Коробейников шагал по коридорам, ни с кем не заговаривая. Но повсюду витала тончайшая пыльца информации, которая давала ему представление о происходящем. Словно в редакцию залетела огромная испуганная бабочка, билась крыльями, оставляя на руках и губах невесомую блестящую пудру.

Он приблизился к кабинету, где мощно и энергично билось сердце газеты, заставляя своими ударами вздрагивать зеленые электронные часы. Укрытый за кожаной дверью, огражденный от суетного коллектива, восседал заместитель главного редактора Стремжинский. Главный редактор, утомленный писательской известностью и непрерывными на вершине партийной власти интригами, редко появлялся в газете. Заезжал на час, чтобы рассеянно набросать беглый эскиз политики. Проскальзывал молчаливой тенью вдоль стен, неся перед собой толстую дымящуюся сигару. Слегка горбатый, с невидящими глазами, не здоровался с сотрудниками, словно это были встречные на тротуаре прохожие. Оставлял им вместо приветствия едкий запах пахучей сигары. Главным же двигателем газеты был его заместитель, трудолюбивый и мощный, как бык-землепашец. Тащил газету, словно литой и тяжелый плуг, оставляя в общественной жизни дымящуюся борозду. К нему, исполненный дерзновенного замысла, направился Коробейников.

– Входите, – милостиво пропустила его секретарша, которая напоминала тропическую красавицу с картины Гогена.

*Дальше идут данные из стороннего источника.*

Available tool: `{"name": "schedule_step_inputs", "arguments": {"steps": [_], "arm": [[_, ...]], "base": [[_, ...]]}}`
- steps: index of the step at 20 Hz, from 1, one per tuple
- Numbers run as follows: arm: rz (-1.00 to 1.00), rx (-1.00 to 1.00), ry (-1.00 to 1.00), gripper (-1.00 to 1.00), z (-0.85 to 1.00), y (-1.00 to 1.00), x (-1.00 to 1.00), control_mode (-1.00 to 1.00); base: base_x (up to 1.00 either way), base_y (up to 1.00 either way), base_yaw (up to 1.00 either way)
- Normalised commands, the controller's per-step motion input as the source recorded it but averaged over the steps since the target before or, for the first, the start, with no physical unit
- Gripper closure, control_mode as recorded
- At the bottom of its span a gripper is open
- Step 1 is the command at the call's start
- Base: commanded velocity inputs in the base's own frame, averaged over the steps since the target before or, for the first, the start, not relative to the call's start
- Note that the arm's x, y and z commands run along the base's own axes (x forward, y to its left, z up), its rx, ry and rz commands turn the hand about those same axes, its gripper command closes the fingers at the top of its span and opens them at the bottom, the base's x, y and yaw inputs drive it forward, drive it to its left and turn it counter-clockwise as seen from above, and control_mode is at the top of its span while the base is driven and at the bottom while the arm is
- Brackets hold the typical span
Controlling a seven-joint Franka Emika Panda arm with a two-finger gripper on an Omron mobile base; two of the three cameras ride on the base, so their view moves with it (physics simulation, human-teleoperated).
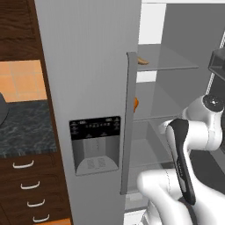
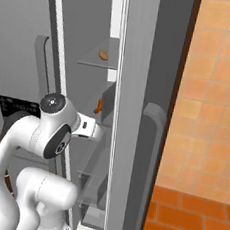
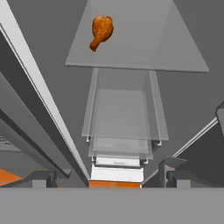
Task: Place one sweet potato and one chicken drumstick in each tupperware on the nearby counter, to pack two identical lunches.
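Note:
In the hand view a glossy orange-brown chicken drumstick [image 3: 101, 31] lies on a glass fridge shelf [image 3: 144, 48], well beyond my gripper [image 3: 109, 176]. The gripper is open, its fingertips [image 3: 41, 177] far apart with nothing between them. The drumstick [image 1: 136, 103] [image 2: 99, 106] peeks out on the middle shelf in both base views. A tan sweet potato [image 1: 143, 61] [image 2: 103, 54] rests on the shelf above it. My arm [image 2: 60, 131] reaches into the open fridge. The dark marbled counter [image 1: 24, 127] lies to the left of the fridge. The tupperware is out of view.
The closed fridge door with a dispenser panel [image 1: 94, 143] and a tall handle [image 1: 130, 123] stands left of the opening. The open door [image 2: 137, 114] flanks the arm's right side. Clear drawers [image 3: 122, 127] sit below the shelves. Wood drawers [image 1: 28, 189] are under the counter.

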Motion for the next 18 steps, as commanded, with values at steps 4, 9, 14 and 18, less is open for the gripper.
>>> {"name": "schedule_step_inputs", "arguments": {"steps": [4, 9, 14, 18], "arm": [[0.01, 0.02, 0.0, -1.0, -0.09, 0.0, 0.47, -1.0], [0.06, 0.01, -0.02, -1.0, 0.53, 0.0, 0.08, -1.0], [0.05, 0.0, -0.06, -1.0, 1.0, 0.0, 0.0, -1.0], [0.05, 0.0, -0.05, -1.0, 0.94, 0.0, 0.03, -1.0]], "base": [[0.0, 0.0, 0.0], [0.0, 0.0, 0.0], [0.0, 0.0, 0.0], [0.0, 0.0, 0.0]]}}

Предварительно скрылась за священной дверью своего повелителя и вновь появилась с таинственной улыбкой на фиолетовых полинезийских губах.

Стремжинский сидел за столом, окруженный телефонами и фетишами в виде африканских статуэток, полудрагоценных камней, выточенных из янтаря безделушек, что давало повод сотрудникам называть его кабинет «янтарной комнатой». Навесил тяжелое, разгоряченное лицо над газетной полосой, двигая по строчкам недовольными глазами в блестящих очках, шевеля чуть вывернутыми бычьими губами. Вонзал авторучку в текст, сердито вышвыривая из набора не понравившееся слово, как выбрасывают кончиком ложки залетевшую в варенье мушку. Вписывал недостающие по смыслу фразы, громким вздохом осуждая недостаточную компетентность автора. Казалось, на хрупкую черно-белую графику полосы ложится резкий отпечаток его насупленных бровей, сильных складок у носа, выпуклого загорелого лба. Мельком взглянул на Коробейникова, указывая на кресло взмахом капельмейстера, продолжая этим взмахом управлять бегущими по газетной полосе словами и мыслями.

Коробейников присел, наблюдая жреческое священнодействие, допущенный в священный алтарь, где вместо идолов на стене висело электронное табло с указанием готовых к печатанию полос.

Ему нравился Стремжинский. Он испытывал к нему род благоговения. К его могучей энергии, неутомимому на изобретения разуму, который бурлил постоянными новациями, делал газету эксцентричной, неповторимой, отважной, что отличало ее от прочих, во многом унылых изданий. Нравились в Стремжинском сила, избыточность и звериная чуткость к опасностям, которые таились в рискованных материалах об экономике и культуре. Газета дразнила нервную интеллигенцию, провоцируя в ней всплески идей и эмоций, а затем направляла эти всплески в желоб обязательных, вмененных идеологией представлений. Газета питалась этими тонкими энергиями творчества, протеста и риска. Но если ее публикации возбуждали повышенную, не предусмотренную идеологией активность, она впрыскивала в очаги возбуждения тончайшие яды, гасила и умертвляла источник воспаления.